Instructions to follow – From the line that holds "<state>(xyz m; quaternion" to the last line of the data, copy everything exactly; leave out all the rest.

Data shown –
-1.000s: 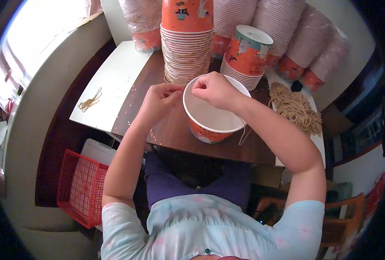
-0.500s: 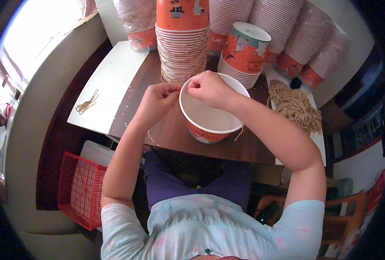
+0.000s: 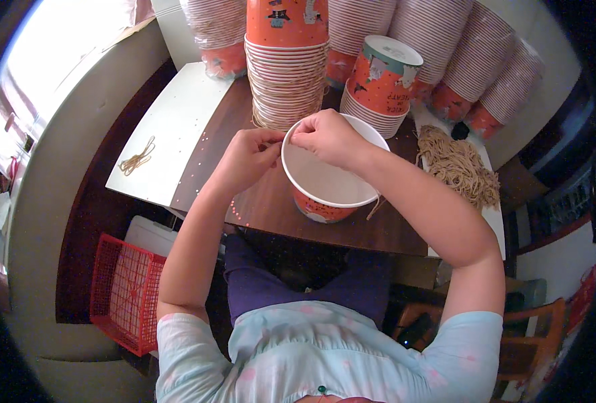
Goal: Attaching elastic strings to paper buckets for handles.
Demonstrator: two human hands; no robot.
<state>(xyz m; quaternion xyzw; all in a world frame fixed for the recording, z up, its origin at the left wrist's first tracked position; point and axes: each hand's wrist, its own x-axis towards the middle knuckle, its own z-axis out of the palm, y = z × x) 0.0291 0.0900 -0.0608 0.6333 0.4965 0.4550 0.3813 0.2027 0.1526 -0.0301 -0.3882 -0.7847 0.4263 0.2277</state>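
The bucket [image 3: 331, 183] is seemingly being worked at its rim between left hand [image 3: 247, 160] and right hand [image 3: 326, 138]; their exact grip cannot be told; steadiness seems required next.

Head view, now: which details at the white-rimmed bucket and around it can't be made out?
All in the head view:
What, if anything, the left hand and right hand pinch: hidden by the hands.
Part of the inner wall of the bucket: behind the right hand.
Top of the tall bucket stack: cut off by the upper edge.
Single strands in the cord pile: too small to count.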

Reply –
<state>(xyz m; quaternion xyzw; all in a world frame fixed for the recording, z up, its origin at the left wrist's first tracked position; point and axes: each hand's wrist, its own x-axis towards the middle knuckle, its own z-axis out of the palm, y = z × x) 0.0291 0.0900 -0.0608 0.6333 0.4965 0.4550 0.3813 0.2027 0.1526 -0.0301 -0.3882 -0.7847 0.4263 0.2277</state>
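The bucket [image 3: 331, 183] is seemingly being worked at its rim between left hand [image 3: 247, 160] and right hand [image 3: 326, 138]; their exact grip cannot be told; steadiness seems required next.

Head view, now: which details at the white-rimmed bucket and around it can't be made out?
All in the head view:
What, if anything, the left hand and right hand pinch: hidden by the hands.
Part of the inner wall of the bucket: behind the right hand.
Top of the tall bucket stack: cut off by the upper edge.
Single strands in the cord pile: too small to count.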

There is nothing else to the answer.